*Aim of the exercise:*
The task calls for the lines below from the line with "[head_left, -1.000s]" to the line with "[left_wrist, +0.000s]", both ends included, copied exactly, without any pictures.

(Data extracted from a collection)
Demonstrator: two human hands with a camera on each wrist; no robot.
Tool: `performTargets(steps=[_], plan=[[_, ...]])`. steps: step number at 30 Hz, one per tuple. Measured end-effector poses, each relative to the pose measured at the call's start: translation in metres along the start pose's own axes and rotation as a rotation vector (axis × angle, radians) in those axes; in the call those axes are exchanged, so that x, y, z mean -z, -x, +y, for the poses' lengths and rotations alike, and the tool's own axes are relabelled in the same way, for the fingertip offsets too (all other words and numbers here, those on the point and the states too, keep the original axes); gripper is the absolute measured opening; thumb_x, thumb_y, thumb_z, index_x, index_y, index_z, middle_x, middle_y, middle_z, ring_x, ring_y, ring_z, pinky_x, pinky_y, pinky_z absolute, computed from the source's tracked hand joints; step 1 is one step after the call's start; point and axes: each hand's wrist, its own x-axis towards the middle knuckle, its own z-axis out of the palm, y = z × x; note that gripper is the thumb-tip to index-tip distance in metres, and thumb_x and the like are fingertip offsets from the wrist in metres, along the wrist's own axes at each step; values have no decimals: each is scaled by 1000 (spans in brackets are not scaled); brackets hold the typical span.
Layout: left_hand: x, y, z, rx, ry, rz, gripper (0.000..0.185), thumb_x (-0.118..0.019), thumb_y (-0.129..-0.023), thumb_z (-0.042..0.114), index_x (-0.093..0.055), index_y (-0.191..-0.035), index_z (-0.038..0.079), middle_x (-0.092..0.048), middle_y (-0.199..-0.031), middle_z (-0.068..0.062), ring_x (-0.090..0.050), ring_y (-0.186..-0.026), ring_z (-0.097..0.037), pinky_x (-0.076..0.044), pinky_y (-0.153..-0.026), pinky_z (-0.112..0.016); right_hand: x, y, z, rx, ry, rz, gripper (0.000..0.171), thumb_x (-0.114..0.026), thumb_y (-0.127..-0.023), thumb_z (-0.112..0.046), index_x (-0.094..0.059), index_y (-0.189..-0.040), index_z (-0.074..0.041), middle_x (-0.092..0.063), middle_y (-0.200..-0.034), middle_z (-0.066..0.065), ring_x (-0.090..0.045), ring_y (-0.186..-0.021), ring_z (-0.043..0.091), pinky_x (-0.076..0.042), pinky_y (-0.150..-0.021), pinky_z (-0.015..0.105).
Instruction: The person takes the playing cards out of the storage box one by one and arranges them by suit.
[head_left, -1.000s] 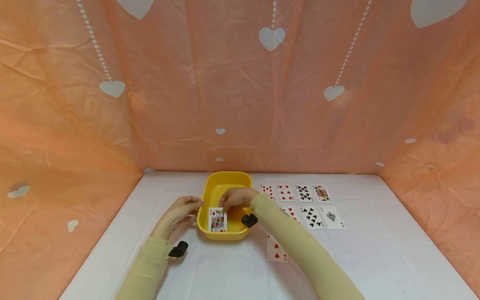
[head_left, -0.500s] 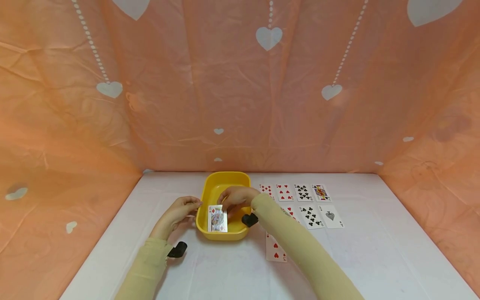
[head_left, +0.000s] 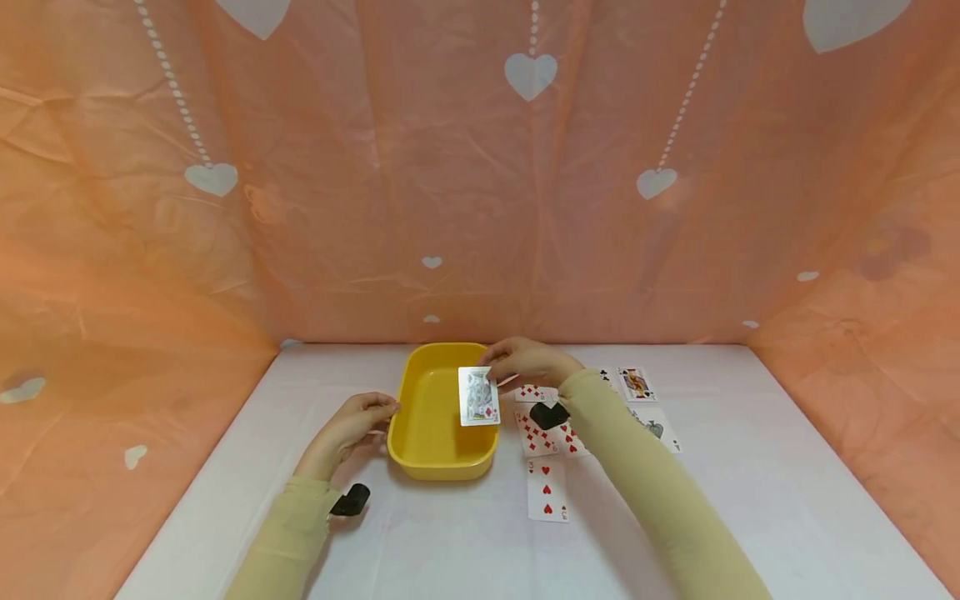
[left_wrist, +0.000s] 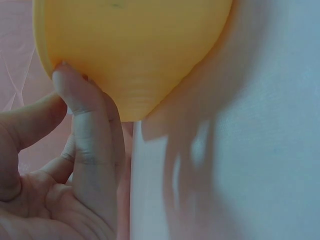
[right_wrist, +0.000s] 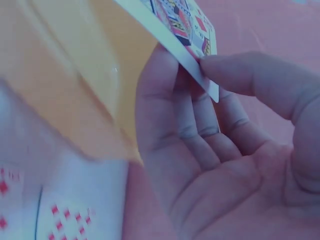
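A peach cloth with white hearts [head_left: 529, 73] walls in a white table [head_left: 450, 550] on three sides. Near the table's middle stands a yellow tub [head_left: 427, 421], bare inside as far as the head view shows.

At the tub's nine o'clock side the left hand [head_left: 347, 427] rests against the outer wall; in the left wrist view its fingers [left_wrist: 87, 135] lie straight along the yellow plastic, touching it but wrapped round nothing.

At the tub's two o'clock corner the right hand [head_left: 525, 361] is raised above the rim and pinches a diamond face card [head_left: 478, 397]. The card hangs at about seven o'clock from the fingers, held by its top edge, face toward the head camera, over the tub's right wall and clear of its floor. In the right wrist view the thumb [right_wrist: 260, 80] presses one face of the card [right_wrist: 185, 30] near its end, with the fingertips behind it and the palm otherwise loose.

At three o'clock of the tub, rows of face-up cards [head_left: 636, 383] lie on the table, partly hidden by the right sleeve [head_left: 652, 492]. A three of hearts [head_left: 547, 492] lies apart at the tub's four o'clock.
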Motion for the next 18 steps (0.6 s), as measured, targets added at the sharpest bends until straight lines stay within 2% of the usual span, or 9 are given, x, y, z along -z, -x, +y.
performTargets(steps=[8, 12, 15, 18], plan=[[0, 0, 0, 4, 45, -19, 31, -59, -96, 18, -54, -115, -6, -64, -88, -6, -62, -75, -15, -51, -60, -25, 32, 39, 0, 20, 4, 36, 32, -56, -91, 3, -52, -123, 9, -61, -106, 17, -60, -89, 25, -46, -92, 52], [-1, 0, 0, 4, 69, -30, 32, -60, -96, 18, -53, -115, -7, -63, -88, -5, -62, -75, -15, -53, -61, -26, 42, 56, 2, 32, 0, 57, 30, -56, -91, 3, -52, -121, 8, -61, -103, 15, -60, -88, 25, -50, -87, 48], [-1, 0, 0, 9, 56, -28, 33, -60, -96, 20, -54, -115, -6, -64, -88, -5, -63, -76, -16, -52, -61, -26, 48, 68, 5, 42, -3, 65, 29, -56, -90, 3, -53, -119, 9, -61, -100, 11, -60, -86, 22, -52, -83, 42], [-1, 0, 0, 11, 40, -21, 32, -59, -96, 20, -54, -115, -6, -64, -88, -5, -63, -76, -16, -52, -61, -26, 52, 80, 9, 45, -13, 74, 28, -56, -90, 3, -53, -117, 9, -60, -99, 8, -60, -87, 20, -51, -83, 42]])
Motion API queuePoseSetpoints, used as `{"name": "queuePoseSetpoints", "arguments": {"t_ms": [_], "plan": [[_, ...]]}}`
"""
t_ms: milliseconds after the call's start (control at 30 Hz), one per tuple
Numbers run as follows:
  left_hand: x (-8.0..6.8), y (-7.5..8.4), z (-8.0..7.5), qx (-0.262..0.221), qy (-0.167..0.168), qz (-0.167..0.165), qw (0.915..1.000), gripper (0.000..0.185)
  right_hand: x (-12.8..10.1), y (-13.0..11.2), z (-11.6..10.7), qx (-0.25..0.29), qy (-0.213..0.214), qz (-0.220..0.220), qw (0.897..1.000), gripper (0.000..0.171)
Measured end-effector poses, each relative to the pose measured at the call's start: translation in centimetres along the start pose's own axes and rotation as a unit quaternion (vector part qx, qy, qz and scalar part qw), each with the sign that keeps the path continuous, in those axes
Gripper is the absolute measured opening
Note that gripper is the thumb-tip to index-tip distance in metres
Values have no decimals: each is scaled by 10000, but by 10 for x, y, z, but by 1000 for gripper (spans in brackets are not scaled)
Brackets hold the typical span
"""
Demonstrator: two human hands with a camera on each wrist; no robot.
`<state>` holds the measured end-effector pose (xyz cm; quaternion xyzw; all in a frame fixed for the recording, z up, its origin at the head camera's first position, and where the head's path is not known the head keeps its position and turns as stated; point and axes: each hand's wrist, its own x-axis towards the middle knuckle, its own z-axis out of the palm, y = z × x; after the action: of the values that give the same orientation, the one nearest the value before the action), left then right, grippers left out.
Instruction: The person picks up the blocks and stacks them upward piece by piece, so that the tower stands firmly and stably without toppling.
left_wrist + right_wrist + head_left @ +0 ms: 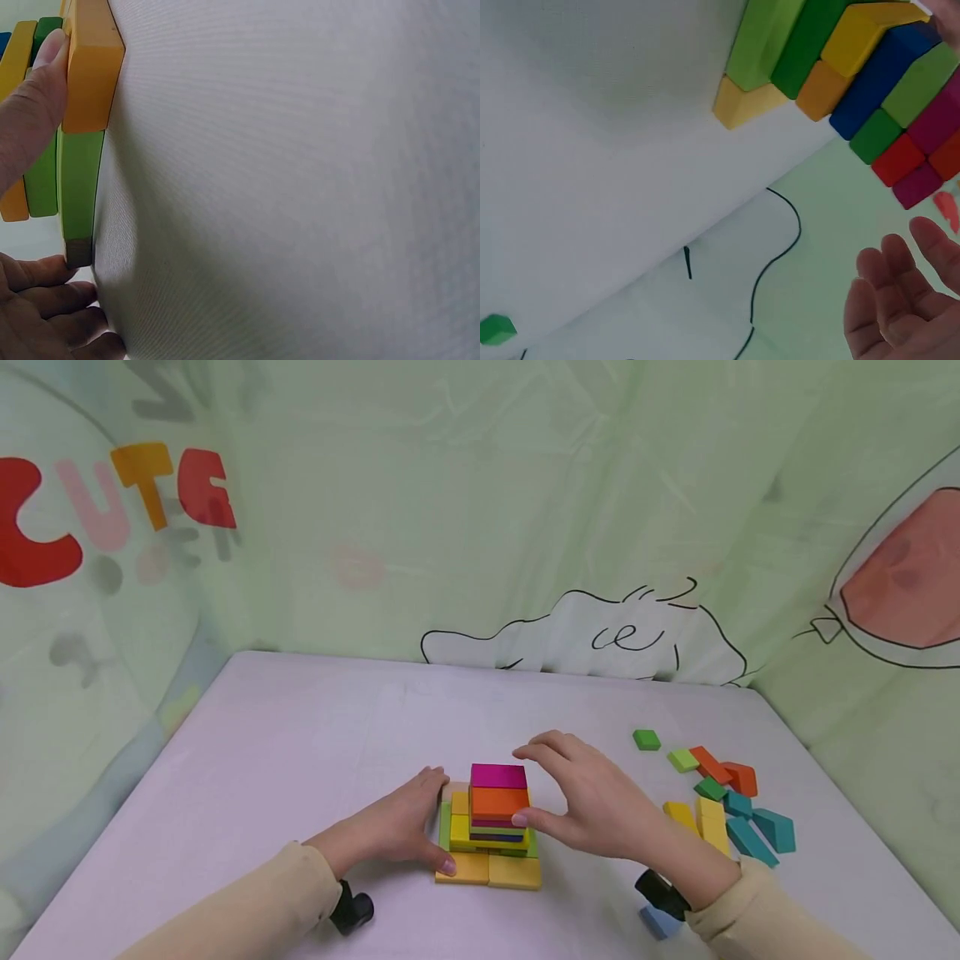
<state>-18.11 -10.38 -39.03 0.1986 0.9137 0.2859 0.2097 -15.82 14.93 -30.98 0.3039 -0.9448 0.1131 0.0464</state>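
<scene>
A stepped tower of coloured wooden blocks [498,805] stands on the table, with magenta and orange blocks at its top and pale orange blocks [462,868] at its front base. My left hand [401,828] holds the tower's left side. Its thumb rests on an orange base block [94,90], and its fingers reach the far end of a green block [79,184]. My right hand [600,793] is spread at the tower's right. Its thumb is at the front right edge of the upper layers; the other fingers [900,274] are apart from the blocks.
Loose blocks lie on the table's right: a green block [647,740], red-orange blocks [710,766], yellow blocks [712,825] and teal blocks [752,842]. A blue block [660,922] lies near my right wrist. A printed cloth [480,510] hangs behind the table [315,718].
</scene>
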Motion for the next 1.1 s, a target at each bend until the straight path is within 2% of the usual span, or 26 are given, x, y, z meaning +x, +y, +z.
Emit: {"name": "queuePoseSetpoints", "arguments": {"t_ms": [100, 200, 433, 633, 767, 900, 1100], "plan": [[0, 0, 0, -60, -12, -17, 10000, 114, 3, 5, 3, 282, -243, 66, 9993, 65], [1, 0, 0, -51, -19, -16, 10000, 114, 4, 8, 6, 435, -378, 139, 9982, 65], [0, 0, 0, -11, -9, -11, 10000, 114, 6, 6, 8, 524, -450, 247, 9973, 61], [0, 0, 0, 12, -15, -9, 10000, 114, 4, 7, 7, 566, -510, 309, 9966, 66], [0, 1, 1, 28, -16, 2, 10000, 114, -3, 13, -1, 556, -292, 416, 9972, 66], [1, 2, 0, 66, -4, 30, 10000, 114, -21, 35, -14, 663, -112, 799, 9945, 56], [-1, 3, 0, 12, 17, -72, 10000, 114, -59, 98, -16, 503, -217, 1281, 9903, 40]]}}
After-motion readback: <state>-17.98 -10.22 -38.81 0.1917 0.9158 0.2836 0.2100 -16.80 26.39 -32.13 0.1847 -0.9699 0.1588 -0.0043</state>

*Answer to the problem:*
[head_left, -1.000s] 
[head_left, -0.500s] 
[head_left, +0.000s] 
[left_wrist, +0.000s] 

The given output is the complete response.